■ Task objective
Count the lines in the entries that contain the string "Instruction". State nothing but the number.

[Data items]
══════════════════════════════

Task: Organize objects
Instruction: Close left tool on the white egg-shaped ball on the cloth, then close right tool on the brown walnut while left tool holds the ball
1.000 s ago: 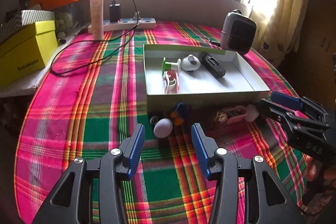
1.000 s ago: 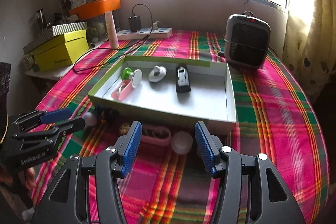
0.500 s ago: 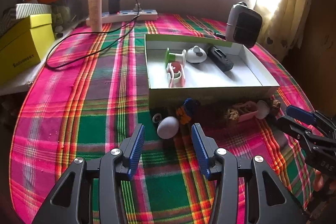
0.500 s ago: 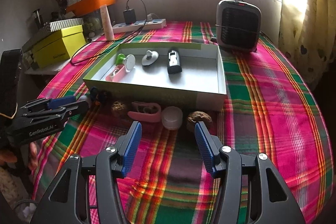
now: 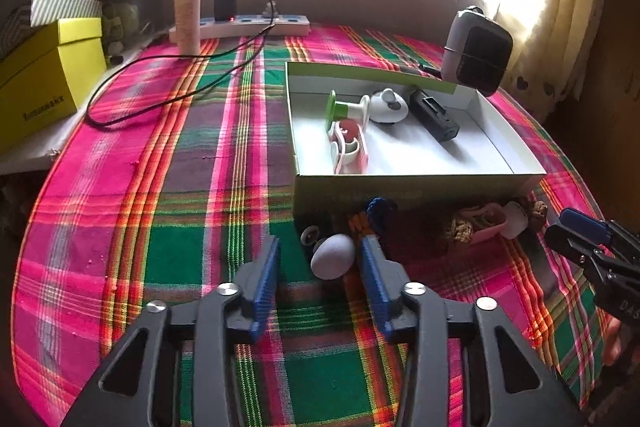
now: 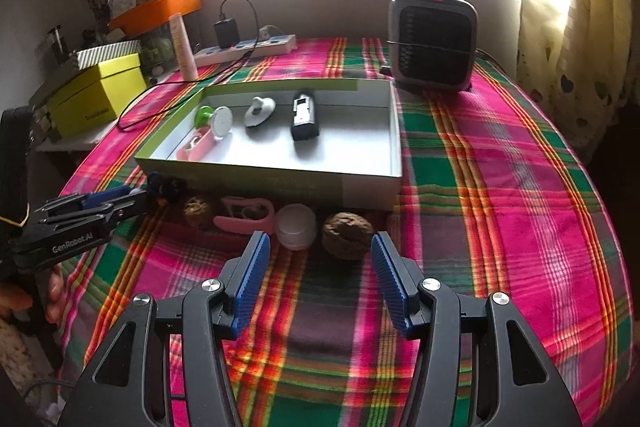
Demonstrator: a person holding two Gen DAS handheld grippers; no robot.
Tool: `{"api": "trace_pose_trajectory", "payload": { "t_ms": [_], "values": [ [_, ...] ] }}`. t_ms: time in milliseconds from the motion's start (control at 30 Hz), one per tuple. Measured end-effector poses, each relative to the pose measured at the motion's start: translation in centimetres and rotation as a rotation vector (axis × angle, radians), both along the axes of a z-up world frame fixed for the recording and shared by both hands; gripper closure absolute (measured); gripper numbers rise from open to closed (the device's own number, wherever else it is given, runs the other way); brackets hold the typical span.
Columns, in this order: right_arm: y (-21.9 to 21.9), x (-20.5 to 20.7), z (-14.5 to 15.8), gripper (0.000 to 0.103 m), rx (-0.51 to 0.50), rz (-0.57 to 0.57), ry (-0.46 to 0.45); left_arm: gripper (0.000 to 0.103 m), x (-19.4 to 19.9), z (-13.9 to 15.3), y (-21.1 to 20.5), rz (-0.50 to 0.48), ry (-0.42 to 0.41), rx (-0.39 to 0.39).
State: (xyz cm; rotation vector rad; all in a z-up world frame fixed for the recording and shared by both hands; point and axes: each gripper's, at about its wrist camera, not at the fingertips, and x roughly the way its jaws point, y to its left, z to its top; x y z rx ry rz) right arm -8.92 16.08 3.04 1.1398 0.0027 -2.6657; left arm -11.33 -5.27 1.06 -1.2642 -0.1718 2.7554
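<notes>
Closing in, the left gripper [image 5: 318, 263] has just been narrowing around the white egg [image 5: 333, 256] by the box's [image 5: 400, 187] front-left corner, pads not yet touching; right gripper [image 6: 320, 279] stands wide apart

We see a shallow open cardboard box [image 6: 372, 183], green outside and white inside, lying flat on the plaid cloth. Inside it, from left to right, lie a pink plastic clip [image 6: 197, 147], a green-and-white spool [image 6: 214, 119] on its side, a white round knob [image 6: 260, 111] and a black rectangular device [image 6: 305, 115]. Along the box's near wall outside sit a pale egg-shaped object [image 5: 333, 256], a blue-and-orange small toy [image 5: 378, 213], a brown walnut [image 6: 197, 211], a pink flat holder [image 6: 246, 215], a white round lidded jar [image 6: 297, 226] and a second brown walnut [image 6: 346, 235].
</notes>
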Motion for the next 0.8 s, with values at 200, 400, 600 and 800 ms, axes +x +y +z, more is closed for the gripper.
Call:
{"api": "trace_pose_trajectory", "payload": {
  "t_ms": [200,400,600,800],
  "values": [
    [1.1,-0.7,-0.3,0.049,-0.011,-0.041,-0.018,0.08,0.0,-0.1,-0.3,0.013,-0.003,0.016],
    [1.1,-1.2,-0.6,0.049,0.021,-0.051,-0.027,0.082,-0.1,-0.1,-0.6,0.021,-0.004,0.024],
    [1.1,-1.8,-0.9,0.049,0.04,-0.044,-0.038,0.082,-0.1,-0.1,-0.7,0.028,-0.008,0.023],
    [0.9,-2.4,-1.3,0.049,0.062,-0.039,-0.044,0.082,-0.2,-0.3,-0.7,0.031,-0.013,0.023]
  ]
}}
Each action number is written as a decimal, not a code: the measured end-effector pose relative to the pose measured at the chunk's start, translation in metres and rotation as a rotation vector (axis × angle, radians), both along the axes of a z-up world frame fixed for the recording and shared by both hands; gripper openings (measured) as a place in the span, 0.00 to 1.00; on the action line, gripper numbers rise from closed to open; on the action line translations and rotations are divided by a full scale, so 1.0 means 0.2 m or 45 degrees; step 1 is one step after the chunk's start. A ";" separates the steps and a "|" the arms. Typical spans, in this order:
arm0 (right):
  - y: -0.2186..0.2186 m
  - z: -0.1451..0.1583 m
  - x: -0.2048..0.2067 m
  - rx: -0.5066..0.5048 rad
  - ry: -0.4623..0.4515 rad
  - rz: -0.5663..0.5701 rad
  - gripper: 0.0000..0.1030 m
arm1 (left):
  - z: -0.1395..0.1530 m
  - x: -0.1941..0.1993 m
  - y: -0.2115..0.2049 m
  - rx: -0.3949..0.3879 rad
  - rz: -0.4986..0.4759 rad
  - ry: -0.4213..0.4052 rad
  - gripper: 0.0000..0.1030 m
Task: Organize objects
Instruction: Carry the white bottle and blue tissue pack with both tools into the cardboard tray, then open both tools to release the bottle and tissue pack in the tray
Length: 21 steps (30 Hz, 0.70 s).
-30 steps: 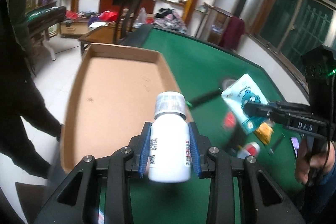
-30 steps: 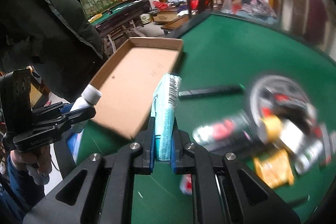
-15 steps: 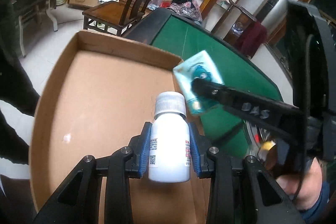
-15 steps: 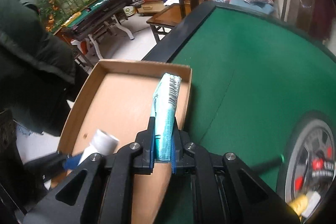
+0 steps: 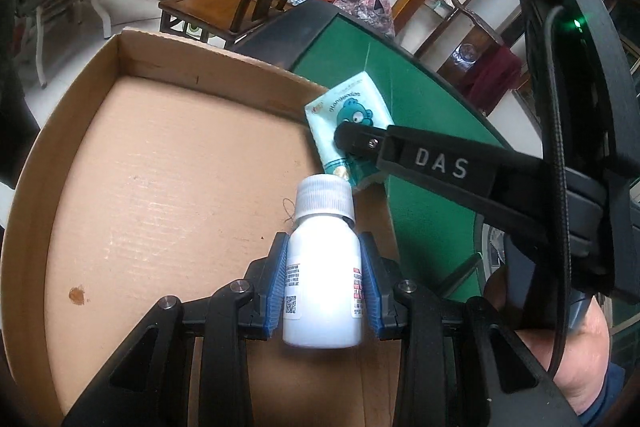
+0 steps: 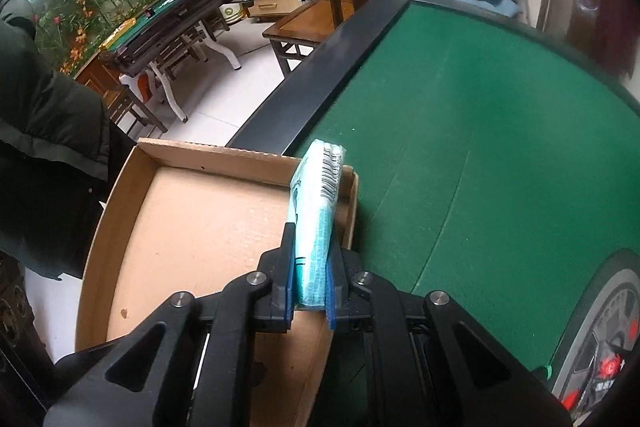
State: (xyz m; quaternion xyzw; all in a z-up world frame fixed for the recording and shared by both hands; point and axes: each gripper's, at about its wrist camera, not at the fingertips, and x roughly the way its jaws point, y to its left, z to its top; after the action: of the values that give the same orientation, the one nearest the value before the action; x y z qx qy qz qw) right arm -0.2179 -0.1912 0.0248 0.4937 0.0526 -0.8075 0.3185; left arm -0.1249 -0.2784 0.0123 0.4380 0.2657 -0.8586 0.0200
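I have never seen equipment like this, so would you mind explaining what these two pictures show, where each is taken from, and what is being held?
There is no robot here: a person holds a two-finger gripper in each hand, and each gripper carries a wide-angle camera looking along its fingers. One picture is from the left gripper, which is shut on a white bottle. The other is from the right gripper, which is shut on a flat teal packet; that gripper and packet also show in the left view. Both items hang over an open cardboard box at the edge of a green felt table. Nothing else shows in the box. A cluttered room lies behind.
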 end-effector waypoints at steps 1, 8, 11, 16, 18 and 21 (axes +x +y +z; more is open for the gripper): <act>-0.01 0.00 0.00 0.000 0.000 0.008 0.09 | 0.00 0.00 0.00 -0.004 0.004 0.004 0.29; -0.03 -0.04 -0.01 0.018 -0.025 -0.005 0.12 | 0.02 0.02 -0.02 -0.003 0.032 0.030 0.30; -0.01 -0.04 -0.01 -0.008 -0.046 -0.027 0.14 | 0.02 0.03 -0.04 0.006 0.033 0.017 0.30; 0.03 0.00 -0.02 -0.033 -0.058 -0.036 0.20 | 0.06 0.11 0.01 -0.033 0.011 0.050 0.30; 0.07 0.03 0.00 -0.060 -0.049 -0.049 0.21 | 0.08 0.16 0.06 -0.074 0.001 0.075 0.30; 0.15 0.09 0.05 -0.089 -0.016 -0.050 0.22 | 0.09 0.18 0.11 -0.121 -0.018 0.143 0.30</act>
State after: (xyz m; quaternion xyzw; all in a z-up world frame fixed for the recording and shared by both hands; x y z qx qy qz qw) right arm -0.2080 -0.1609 0.0432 0.4883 0.0126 -0.8117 0.3201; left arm -0.0882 -0.2567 0.0297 0.3896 0.2222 -0.8936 0.0197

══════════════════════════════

■ Exercise solution
2